In neuromorphic engineering, the goal is the use of very-large-scale integration (VLSI) systems containing electronic analog circuits to mimic neuro-biological architectures similar to the ones in the nervous system. A neuromorphic computer/chip is any device that uses physical artificial neurons (made from silicon) to do computations. The development of the formalism of memristive networks is used to understand the behavior of memristors for a variety of purposes, including modelling and understand electronic plasticity in real circuits. Side applications of such theory is to understand the role of instances in memcomputers and self-organizing logic gates.

In a typical memristive network simulation one has to solve first for Kirchhoff's laws numerically, obtain voltage drops and currents for each device, and then evolve the parameters of the memristive device and/or junction to obtain the resistance or conductance. This means that effectively, as memristive devices change their resistance or conductance, such devices are interacting. Even for the simple memristor model, such a problem leads to nonlinearities strongly dependent on the circuit realizations. The CTDV equation is a model for the evolution of networks of arbitrary circuits composed of devices such as in eqn. (1), with the inclusion of a decay parameter controlling the volatility. It can be considered a generalization of the Strukov et al. model to arbitrary circuits.

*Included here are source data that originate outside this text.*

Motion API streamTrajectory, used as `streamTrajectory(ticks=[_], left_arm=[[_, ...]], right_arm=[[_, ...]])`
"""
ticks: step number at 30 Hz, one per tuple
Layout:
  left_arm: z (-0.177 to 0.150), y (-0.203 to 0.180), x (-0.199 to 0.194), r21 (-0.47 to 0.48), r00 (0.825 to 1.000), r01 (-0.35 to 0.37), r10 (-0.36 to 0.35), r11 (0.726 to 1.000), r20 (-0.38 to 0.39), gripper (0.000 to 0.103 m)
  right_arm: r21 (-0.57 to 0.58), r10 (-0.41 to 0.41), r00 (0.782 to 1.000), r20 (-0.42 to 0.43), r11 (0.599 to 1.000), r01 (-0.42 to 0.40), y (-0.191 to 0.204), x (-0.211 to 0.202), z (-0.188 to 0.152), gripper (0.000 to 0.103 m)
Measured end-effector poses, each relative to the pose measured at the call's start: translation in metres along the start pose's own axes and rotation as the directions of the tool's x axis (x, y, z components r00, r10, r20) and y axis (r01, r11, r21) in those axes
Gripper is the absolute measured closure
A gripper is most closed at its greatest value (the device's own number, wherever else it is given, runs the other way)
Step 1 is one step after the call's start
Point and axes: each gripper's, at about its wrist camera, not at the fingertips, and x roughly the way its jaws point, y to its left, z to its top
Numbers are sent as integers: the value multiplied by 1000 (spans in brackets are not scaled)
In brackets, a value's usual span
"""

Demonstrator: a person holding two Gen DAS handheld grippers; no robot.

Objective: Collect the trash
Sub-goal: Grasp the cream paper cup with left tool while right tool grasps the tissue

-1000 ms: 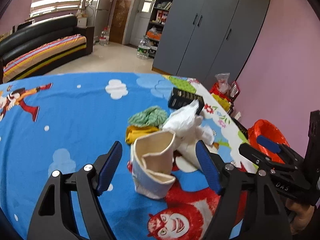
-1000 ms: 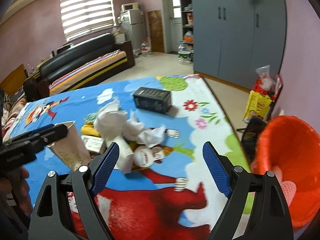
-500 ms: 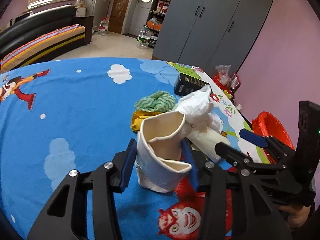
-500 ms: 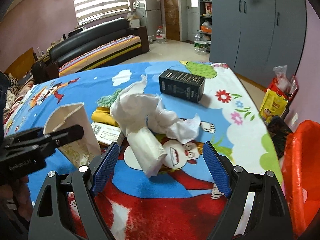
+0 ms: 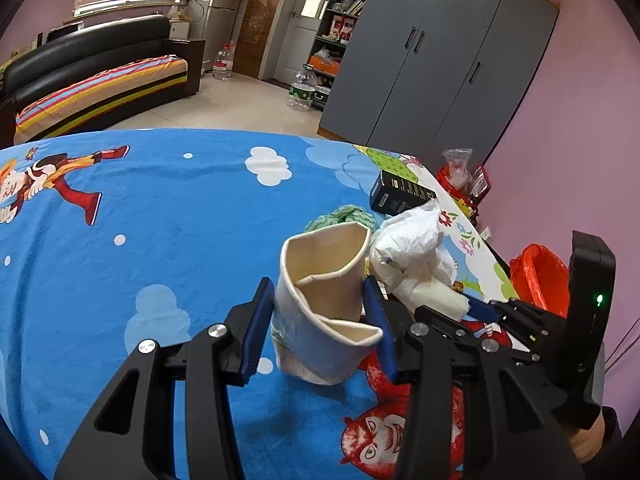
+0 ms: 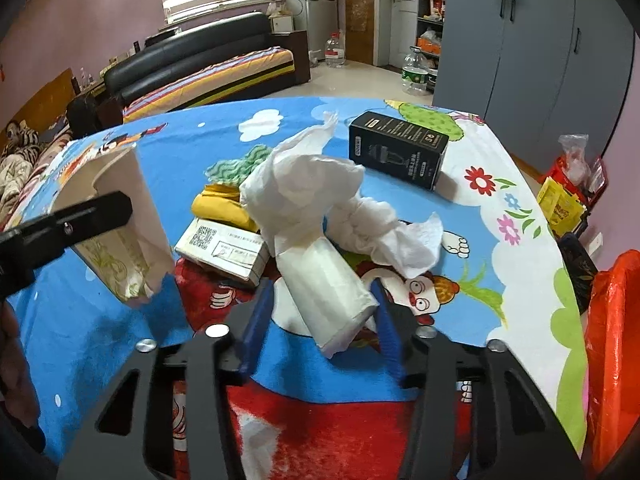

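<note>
A crushed white paper cup [image 5: 324, 252] stands on the blue cartoon bedsheet [image 5: 160, 220] with my left gripper [image 5: 318, 292] shut on it, both blue pads pressing its sides. The same cup [image 6: 120, 216] shows at the left of the right wrist view. A white tissue roll [image 6: 320, 272] with crumpled tissue [image 6: 304, 184] trailing from it lies between the jaws of my right gripper [image 6: 322, 288]. Those jaws are closing; the right pad is at the roll, while a strip of sheet still shows by the left pad.
An orange-lined bin [image 6: 612, 340] stands off the bed's right edge. A black box [image 6: 400, 150], a small white carton [image 6: 224, 248], a yellow item [image 6: 220, 204] and a green cloth [image 6: 232, 166] lie behind the tissue. Beyond the bed are a sofa and grey wardrobe.
My left gripper closed on the paper cup and holds it. My right gripper came down and forward over the tissue roll, and its jaws narrowed sharply around it.
</note>
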Motion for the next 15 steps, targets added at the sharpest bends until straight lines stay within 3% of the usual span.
streamTrajectory(ticks=[5, 15], left_arm=[[1, 0, -5, -3, 1000, -1, 1, 1000, 11, 59], [8, -13, -16, 18, 999, 9, -10, 1000, 41, 59]], right_arm=[[-2, 5, 1000, 13, 1000, -5, 3, -7, -2, 76], [65, -10, 995, 103, 998, 3, -14, -56, 0, 77]])
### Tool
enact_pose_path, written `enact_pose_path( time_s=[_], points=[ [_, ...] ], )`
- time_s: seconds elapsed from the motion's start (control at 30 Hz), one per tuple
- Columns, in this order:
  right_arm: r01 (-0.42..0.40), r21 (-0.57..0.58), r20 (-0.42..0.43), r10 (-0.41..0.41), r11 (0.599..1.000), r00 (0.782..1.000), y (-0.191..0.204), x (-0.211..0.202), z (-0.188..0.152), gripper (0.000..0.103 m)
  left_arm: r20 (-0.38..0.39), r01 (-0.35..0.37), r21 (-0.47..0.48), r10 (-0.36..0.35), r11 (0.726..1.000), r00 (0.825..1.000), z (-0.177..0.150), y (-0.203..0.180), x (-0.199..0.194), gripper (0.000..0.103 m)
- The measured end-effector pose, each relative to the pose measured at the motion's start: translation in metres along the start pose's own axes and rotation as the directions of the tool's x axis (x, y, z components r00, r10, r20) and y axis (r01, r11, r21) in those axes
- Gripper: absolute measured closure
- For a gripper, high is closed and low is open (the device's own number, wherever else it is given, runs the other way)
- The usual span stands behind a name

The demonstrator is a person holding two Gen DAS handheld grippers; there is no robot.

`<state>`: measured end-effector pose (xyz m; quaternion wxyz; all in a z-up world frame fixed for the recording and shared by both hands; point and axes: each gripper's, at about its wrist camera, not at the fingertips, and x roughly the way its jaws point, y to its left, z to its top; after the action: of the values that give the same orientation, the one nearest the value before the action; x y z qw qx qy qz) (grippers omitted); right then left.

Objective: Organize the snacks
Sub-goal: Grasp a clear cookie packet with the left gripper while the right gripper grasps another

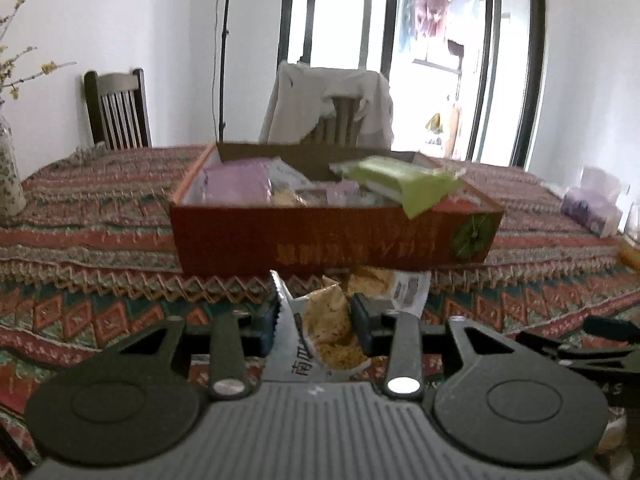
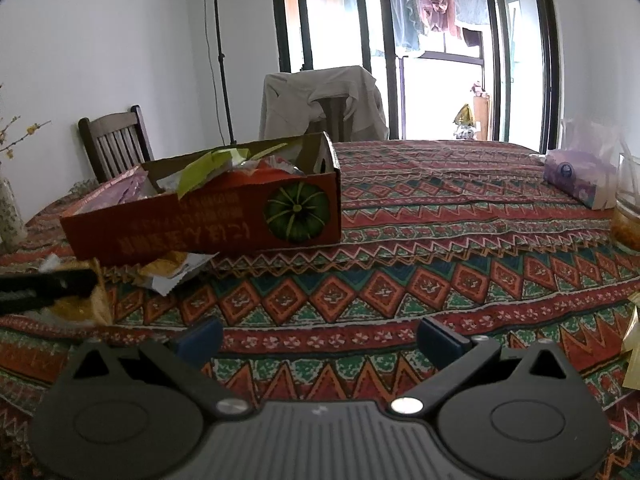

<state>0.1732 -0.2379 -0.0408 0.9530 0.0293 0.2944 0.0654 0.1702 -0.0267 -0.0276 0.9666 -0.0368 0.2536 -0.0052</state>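
My left gripper [image 1: 320, 312] is shut on a clear snack packet [image 1: 328, 320] of yellow crumbly pieces, held just above the patterned tablecloth. Straight ahead stands an orange cardboard box [image 1: 320, 236] with a green pumpkin picture. It holds several snacks, among them purple packets [image 1: 240, 184] and a green packet [image 1: 400, 184] that overhangs the rim. Another packet [image 1: 384, 284] lies on the cloth against the box's near wall. My right gripper [image 2: 320, 338] stands open over bare cloth with nothing between its fingers. In the right wrist view the box [image 2: 200, 220] sits to the left, with the left gripper's fingers [image 2: 48, 284] at the left edge.
A purple tissue pack [image 2: 576, 180] and a glass jar [image 2: 628, 216] stand at the table's right side, and a yellow wrapper [image 2: 632, 344] pokes in at the right edge. A vase [image 1: 8, 184] is at the far left. Two chairs [image 1: 116, 108] stand behind the table, one draped with cloth [image 2: 324, 100].
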Motion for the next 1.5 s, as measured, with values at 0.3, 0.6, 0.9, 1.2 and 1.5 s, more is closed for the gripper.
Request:
enact_pose_path(
  time_s=[0.3,0.6,0.9,1.2,1.5],
  points=[
    [-0.015,-0.055,0.022,0.016,0.998,1.0,0.027,0.002,0.011,0.0,0.047,-0.016,-0.07,0.02,0.997,0.999,0.007,0.037,-0.003,0.064],
    [-0.042,-0.112,0.022,0.044,0.993,0.999,0.061,0.02,0.032,0.0,0.065,-0.014,-0.125,0.023,0.992,0.998,0.007,0.063,0.012,0.064],
    [-0.054,-0.161,-0.036,0.049,0.985,0.998,0.101,0.068,0.058,0.0,0.087,-0.008,-0.149,0.021,0.989,0.996,0.002,0.069,0.013,0.064],
    [-0.068,-0.129,-0.151,0.048,0.989,0.987,0.109,0.112,0.05,0.005,0.082,0.001,-0.151,0.011,0.989,0.997,0.0,0.07,0.015,0.064],
    [-0.109,-0.149,-0.106,0.093,0.983,0.99,0.109,0.096,0.041,0.042,0.072,-0.007,-0.17,0.02,0.985,0.997,0.0,0.074,0.018,0.064]
  ],
)
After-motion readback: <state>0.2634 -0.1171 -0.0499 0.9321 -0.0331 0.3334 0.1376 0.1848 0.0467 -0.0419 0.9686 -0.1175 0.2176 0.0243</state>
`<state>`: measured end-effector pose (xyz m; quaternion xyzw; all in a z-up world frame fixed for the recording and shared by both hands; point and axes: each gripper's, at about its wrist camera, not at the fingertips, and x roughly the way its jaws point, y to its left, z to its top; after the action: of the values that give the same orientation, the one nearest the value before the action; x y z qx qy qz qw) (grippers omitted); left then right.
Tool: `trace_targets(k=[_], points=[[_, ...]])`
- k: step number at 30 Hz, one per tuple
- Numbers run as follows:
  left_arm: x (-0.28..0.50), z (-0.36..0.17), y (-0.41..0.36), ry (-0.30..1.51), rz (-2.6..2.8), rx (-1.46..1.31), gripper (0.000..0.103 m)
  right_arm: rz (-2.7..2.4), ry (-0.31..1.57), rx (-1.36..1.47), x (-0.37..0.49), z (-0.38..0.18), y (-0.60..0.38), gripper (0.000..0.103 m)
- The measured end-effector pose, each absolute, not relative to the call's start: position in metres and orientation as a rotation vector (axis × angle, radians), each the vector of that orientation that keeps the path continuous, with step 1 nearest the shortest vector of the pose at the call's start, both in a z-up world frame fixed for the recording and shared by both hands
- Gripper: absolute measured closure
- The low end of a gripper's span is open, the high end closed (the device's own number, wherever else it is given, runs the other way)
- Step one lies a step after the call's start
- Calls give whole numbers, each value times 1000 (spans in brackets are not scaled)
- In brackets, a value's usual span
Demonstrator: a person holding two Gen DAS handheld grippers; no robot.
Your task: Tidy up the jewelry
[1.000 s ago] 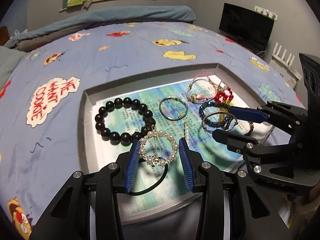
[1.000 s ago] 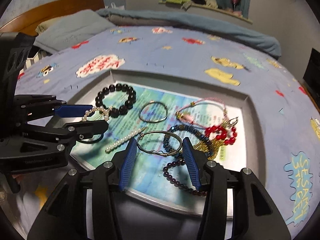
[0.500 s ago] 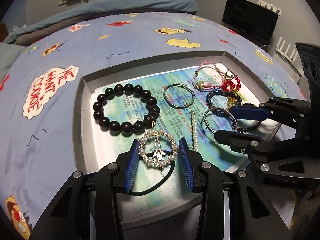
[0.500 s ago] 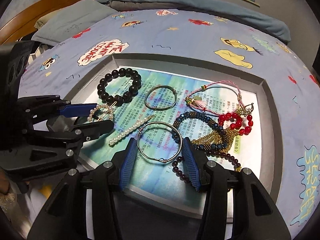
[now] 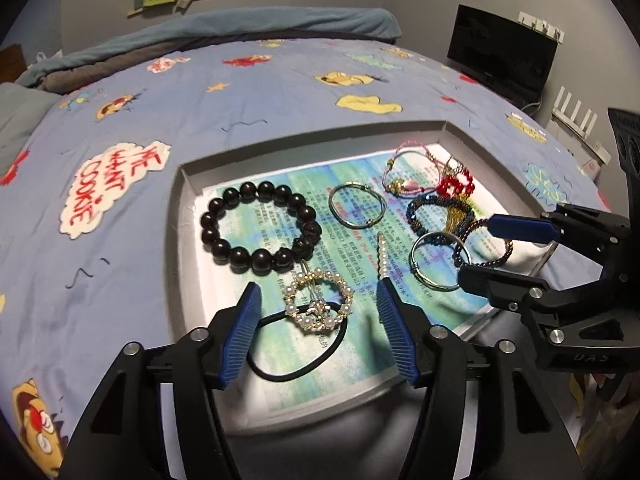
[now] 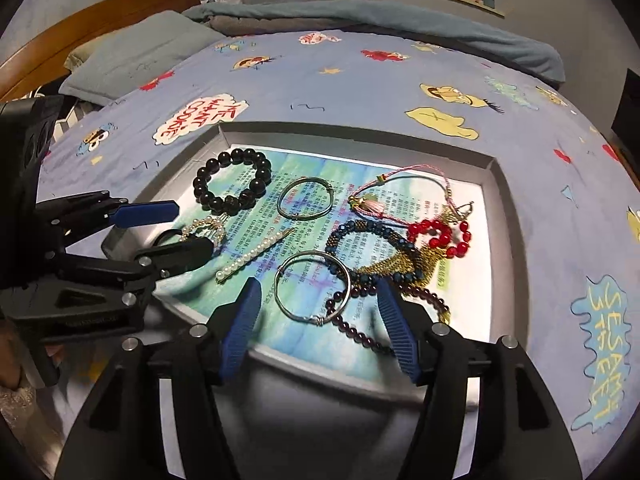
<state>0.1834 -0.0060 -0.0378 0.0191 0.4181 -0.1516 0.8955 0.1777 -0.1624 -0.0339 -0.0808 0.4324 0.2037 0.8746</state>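
Note:
A grey tray (image 5: pixel 182 216) lined with printed paper lies on the bed and holds jewelry. My left gripper (image 5: pixel 318 300) is open over the pearl-ring hair tie (image 5: pixel 318 306), not touching it. My right gripper (image 6: pixel 318 300) is open around a silver bangle (image 6: pixel 314 292); it also shows in the left wrist view (image 5: pixel 438 266). A black bead bracelet (image 5: pixel 258 228), a second silver bangle (image 5: pixel 356 210), a pearl hair pin (image 6: pixel 254 256), a pink cord bracelet (image 6: pixel 400 196), red beads (image 6: pixel 440 238), a blue-gold bracelet (image 6: pixel 372 252) and a dark purple bead string (image 6: pixel 360 330) lie in the tray.
The tray sits on a blue cartoon bedspread (image 5: pixel 280 92). A pillow (image 6: pixel 136 56) and wooden headboard (image 6: pixel 100 20) are at the far left in the right wrist view. A black monitor (image 5: pixel 502 54) and white router (image 5: pixel 576 114) stand at the right.
Both grippers have pulled back and risen slightly from the tray, and their jaws have spread wider. The jewelry has not moved.

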Motion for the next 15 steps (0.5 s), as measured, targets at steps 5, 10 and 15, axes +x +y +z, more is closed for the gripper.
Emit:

For the case of the Strukov et al. model, equations (2) can be written explicitly by integrating analytically Kirchhoff's laws. The evolution of a network of memristive devices can be written in a closed form (Caravelli-Traversa-Di Ventra equation):

 $\frac{d}{dt} \vec{x} = -\alpha \vec{x}+\frac{1}{\beta} (I-\chi \Omega X)^{-1} \Omega \vec S$

as a function of the properties of the physical memristive network and the external sources, where $x_i$ is the internal memory parameter of each device. The equation is valid in the case of the Strukov original toy model and it can be considered as a generalization of the single device model; in the case of ideal memristors, $\alpha=0$, although the hypothesis of the existence of an ideal memristor is debatable. In the equation above, $\alpha$ is the "forgetting" time scale constant, typically associated to memory volatility, while $\chi=\frac{R_\text{off}-R_\text{on}}{R_\text{off}}$ is the adimensional ratio between the resistance gap and off resistance value. $\vec S$ is the vector of the voltage sources in series to each junction. Instead, $\Omega$ is a projection matrix in which the circuit enters directly, by projecting on the fundamental loops of the graph; such matrix enforces Kirchhoff's laws. Interestingly, the equation is valid for any network topology simply by changing the corresponding matrix $\Omega$. The constant $\beta$ has the dimension of a voltage and is associated to the properties of the memristor; its physical origin is the charge mobility in the conductor. The diagonal matrix and vector $X=\operatorname{diag}(\vec X)$ and $\vec x$ respectively, are instead the dynamical internal value of the memristive devices, with values between 0 and 1. This equation thus requires adding extra constraints on the memory values in order to be reliable, but can be used for instance to predict analytically the presence of instantonic transitions in memristive networks.